• Stored dataset items
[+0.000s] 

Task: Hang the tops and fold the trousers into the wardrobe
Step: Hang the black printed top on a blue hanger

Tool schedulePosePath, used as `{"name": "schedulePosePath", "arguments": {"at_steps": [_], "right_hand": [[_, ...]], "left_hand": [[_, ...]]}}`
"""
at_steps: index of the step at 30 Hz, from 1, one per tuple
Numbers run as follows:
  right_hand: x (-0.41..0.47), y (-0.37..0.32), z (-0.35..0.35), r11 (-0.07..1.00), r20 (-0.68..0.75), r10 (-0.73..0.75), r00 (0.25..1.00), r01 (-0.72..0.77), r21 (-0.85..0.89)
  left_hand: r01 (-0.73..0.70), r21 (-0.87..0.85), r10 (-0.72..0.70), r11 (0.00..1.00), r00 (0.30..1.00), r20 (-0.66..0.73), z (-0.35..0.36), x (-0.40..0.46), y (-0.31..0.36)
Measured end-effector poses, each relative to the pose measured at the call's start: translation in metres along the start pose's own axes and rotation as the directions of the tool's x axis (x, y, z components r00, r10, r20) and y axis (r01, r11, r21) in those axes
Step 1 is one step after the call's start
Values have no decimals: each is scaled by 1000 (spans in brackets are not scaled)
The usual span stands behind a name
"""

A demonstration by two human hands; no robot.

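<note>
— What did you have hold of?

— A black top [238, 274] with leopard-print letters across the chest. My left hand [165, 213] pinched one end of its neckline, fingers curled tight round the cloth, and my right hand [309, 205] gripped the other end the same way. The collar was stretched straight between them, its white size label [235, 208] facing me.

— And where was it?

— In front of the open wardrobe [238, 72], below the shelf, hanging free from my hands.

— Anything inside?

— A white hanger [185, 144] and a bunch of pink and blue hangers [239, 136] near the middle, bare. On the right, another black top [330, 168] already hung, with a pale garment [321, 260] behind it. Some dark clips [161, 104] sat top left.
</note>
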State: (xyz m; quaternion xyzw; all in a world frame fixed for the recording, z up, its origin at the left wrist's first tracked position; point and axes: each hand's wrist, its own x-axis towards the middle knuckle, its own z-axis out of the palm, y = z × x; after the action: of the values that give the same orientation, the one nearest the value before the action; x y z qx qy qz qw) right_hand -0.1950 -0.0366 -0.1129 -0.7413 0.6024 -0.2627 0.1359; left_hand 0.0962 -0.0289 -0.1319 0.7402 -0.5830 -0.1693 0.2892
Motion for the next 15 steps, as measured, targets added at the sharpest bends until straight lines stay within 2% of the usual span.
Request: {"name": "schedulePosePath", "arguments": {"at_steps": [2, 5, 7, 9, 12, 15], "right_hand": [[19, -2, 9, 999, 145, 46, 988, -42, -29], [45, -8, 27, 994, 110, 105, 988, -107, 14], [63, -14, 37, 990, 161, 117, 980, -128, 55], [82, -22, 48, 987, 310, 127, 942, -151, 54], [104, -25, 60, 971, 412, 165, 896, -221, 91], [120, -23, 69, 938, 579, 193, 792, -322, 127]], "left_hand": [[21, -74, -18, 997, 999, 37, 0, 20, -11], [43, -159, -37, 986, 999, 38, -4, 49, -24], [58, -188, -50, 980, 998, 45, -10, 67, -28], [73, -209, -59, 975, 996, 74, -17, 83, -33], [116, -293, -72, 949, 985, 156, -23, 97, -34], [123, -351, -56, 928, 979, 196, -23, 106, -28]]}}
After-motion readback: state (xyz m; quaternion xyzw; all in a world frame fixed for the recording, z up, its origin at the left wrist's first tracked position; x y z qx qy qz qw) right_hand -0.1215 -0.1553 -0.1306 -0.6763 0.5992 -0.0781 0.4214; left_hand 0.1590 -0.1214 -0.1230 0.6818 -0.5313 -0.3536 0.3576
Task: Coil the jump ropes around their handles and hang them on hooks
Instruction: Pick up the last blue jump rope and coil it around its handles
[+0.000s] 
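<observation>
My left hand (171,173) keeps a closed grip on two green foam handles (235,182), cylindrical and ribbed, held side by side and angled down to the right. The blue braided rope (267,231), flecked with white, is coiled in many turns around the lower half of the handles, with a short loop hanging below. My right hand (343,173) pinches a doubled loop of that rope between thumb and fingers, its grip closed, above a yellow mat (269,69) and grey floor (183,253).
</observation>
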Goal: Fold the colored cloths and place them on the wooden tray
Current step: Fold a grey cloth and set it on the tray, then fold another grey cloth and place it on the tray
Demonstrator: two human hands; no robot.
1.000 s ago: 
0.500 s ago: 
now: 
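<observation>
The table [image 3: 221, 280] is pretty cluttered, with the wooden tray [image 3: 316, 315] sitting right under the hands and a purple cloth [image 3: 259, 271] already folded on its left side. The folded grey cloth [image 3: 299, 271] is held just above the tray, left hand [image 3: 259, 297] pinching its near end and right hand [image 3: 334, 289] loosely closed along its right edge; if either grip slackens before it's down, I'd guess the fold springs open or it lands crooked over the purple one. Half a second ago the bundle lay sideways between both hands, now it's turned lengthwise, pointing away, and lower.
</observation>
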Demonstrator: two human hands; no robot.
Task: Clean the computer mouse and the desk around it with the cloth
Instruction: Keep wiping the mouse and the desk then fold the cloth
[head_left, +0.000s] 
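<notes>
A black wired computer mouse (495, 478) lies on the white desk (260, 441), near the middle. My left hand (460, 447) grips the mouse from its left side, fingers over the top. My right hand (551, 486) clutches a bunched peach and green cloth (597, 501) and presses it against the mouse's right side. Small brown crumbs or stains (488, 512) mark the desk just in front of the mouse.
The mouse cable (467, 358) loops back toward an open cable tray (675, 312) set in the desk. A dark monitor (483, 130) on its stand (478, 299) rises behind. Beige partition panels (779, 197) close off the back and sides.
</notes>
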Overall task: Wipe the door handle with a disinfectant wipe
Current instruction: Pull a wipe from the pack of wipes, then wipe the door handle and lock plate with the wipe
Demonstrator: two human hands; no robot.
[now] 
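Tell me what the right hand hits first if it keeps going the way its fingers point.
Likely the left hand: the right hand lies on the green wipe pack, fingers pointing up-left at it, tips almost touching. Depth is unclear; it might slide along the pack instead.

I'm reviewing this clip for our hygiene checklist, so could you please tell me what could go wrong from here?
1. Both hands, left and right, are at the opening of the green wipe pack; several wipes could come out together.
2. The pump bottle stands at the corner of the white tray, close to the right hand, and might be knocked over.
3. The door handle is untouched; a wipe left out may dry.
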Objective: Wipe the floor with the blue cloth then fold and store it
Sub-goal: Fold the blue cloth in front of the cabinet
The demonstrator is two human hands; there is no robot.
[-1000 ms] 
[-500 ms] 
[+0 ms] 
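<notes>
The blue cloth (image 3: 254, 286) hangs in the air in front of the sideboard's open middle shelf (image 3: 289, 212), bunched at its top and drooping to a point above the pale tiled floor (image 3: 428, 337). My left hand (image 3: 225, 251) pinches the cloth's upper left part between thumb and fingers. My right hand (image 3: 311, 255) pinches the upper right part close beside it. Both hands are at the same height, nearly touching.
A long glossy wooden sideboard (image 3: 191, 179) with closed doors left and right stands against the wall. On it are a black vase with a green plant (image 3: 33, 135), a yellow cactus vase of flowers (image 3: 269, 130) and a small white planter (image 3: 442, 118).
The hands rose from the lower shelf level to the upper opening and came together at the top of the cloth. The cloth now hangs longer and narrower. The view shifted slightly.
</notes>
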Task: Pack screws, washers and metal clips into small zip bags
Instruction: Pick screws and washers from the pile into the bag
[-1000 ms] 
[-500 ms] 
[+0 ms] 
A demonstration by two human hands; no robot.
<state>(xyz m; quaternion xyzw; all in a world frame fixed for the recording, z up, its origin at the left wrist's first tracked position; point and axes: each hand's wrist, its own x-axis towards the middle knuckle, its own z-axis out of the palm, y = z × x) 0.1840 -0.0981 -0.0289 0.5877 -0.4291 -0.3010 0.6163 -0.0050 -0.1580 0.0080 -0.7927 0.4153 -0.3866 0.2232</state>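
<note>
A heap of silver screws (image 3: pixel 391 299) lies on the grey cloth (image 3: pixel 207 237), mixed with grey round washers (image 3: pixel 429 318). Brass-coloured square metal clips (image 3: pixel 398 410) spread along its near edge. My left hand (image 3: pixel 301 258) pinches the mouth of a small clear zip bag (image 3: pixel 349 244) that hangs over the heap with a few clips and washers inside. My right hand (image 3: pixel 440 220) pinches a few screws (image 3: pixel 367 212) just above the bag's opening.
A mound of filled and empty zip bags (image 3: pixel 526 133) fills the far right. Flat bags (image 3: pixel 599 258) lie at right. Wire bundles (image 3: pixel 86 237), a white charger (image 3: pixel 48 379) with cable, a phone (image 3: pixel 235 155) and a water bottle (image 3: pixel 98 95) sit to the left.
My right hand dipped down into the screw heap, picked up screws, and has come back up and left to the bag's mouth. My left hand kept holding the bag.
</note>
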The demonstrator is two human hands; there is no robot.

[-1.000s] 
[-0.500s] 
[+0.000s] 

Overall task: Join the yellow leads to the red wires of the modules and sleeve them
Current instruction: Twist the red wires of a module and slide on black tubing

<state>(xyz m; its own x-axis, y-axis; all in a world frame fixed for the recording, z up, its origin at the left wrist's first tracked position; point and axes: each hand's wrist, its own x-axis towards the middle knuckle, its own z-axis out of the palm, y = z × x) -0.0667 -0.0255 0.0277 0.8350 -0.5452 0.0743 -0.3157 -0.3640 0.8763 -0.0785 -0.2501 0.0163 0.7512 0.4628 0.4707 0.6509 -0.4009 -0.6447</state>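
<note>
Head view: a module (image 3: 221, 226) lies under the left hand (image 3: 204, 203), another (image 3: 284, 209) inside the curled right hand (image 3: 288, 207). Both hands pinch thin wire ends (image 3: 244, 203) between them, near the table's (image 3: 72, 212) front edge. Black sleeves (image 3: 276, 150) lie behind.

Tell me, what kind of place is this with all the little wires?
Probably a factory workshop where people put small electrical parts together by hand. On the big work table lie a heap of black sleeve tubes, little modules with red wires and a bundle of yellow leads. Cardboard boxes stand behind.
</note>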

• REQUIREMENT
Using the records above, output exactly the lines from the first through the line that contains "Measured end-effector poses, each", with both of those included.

• WRITTEN ANSWER
[+0.000s] 

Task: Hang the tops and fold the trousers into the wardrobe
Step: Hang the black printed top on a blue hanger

Tool schedulePosePath, used as `{"name": "schedulePosePath", "arguments": {"at_steps": [_], "right_hand": [[_, ...]], "left_hand": [[_, ...]]}}`
"""
at_steps: index of the step at 30 Hz, from 1, one per tuple
Numbers run as follows:
  right_hand: x (-0.41..0.47), y (-0.37..0.32), z (-0.35..0.35), r11 (-0.07..1.00), r20 (-0.68..0.75), r10 (-0.73..0.75), r00 (0.25..1.00), r01 (-0.72..0.77), r21 (-0.85..0.89)
  left_hand: r01 (-0.73..0.70), r21 (-0.87..0.85), r10 (-0.72..0.70), r11 (0.00..1.00), r00 (0.30..1.00), r20 (-0.66..0.73), z (-0.35..0.36), x (-0.40..0.46), y (-0.31..0.36)
Measured end-effector poses, each relative to the pose measured at the call's start: translation in metres along the start pose's own axes and rotation as the directions of the tool's x axis (x, y, z components r00, r10, r20) and y axis (r01, r11, r21) in those axes

This exercise is now finished, and nothing remains to add.